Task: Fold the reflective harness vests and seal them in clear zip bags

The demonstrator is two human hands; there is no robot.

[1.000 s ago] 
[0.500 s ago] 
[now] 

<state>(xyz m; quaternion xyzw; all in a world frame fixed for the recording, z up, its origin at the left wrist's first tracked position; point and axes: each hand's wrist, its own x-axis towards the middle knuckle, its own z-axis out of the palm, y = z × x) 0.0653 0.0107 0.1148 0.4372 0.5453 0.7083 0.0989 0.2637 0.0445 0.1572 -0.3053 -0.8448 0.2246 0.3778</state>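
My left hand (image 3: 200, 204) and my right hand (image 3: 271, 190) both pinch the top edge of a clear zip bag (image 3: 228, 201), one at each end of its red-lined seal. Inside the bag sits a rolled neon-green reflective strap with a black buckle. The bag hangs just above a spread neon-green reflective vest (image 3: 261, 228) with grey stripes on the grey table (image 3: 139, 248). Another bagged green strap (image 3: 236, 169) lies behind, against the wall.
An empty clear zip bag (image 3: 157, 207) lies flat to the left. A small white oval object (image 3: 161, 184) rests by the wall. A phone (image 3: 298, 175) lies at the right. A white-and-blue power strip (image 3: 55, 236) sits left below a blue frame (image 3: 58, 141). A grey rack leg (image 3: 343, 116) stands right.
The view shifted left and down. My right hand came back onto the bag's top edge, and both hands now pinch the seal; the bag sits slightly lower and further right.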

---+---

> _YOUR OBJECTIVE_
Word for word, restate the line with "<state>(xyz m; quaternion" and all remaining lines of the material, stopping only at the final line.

> _TASK OUTPUT_
<state>(xyz m; quaternion xyzw; all in a world frame fixed for the recording, z up, its origin at the left wrist's first tracked position; point and axes: each hand's wrist, its own x-axis towards the middle knuckle, its own z-axis out of the palm, y = z × x) 0.0653 0.0107 0.1148 0.4372 0.5453 0.7083 0.0989 0.2637 0.0445 0.1572 -0.3053 -0.8448 0.2246 0.3778</state>
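My left hand (image 3: 200, 204) and my right hand (image 3: 271, 190) both pinch the top edge of a clear zip bag (image 3: 228, 201), one at each end of its red-lined seal. Inside the bag sits a rolled neon-green reflective strap with a black buckle. The bag hangs just above a spread neon-green reflective vest (image 3: 261, 228) with grey stripes on the grey table (image 3: 139, 248). Another bagged green strap (image 3: 236, 169) lies behind, against the wall.
An empty clear zip bag (image 3: 157, 207) lies flat to the left. A small white oval object (image 3: 161, 184) rests by the wall. A phone (image 3: 298, 175) lies at the right. A white-and-blue power strip (image 3: 55, 236) sits left below a blue frame (image 3: 58, 141). A grey rack leg (image 3: 343, 116) stands right.
The view shifted left and down. My right hand came back onto the bag's top edge, and both hands now pinch the seal; the bag sits slightly lower and further right.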

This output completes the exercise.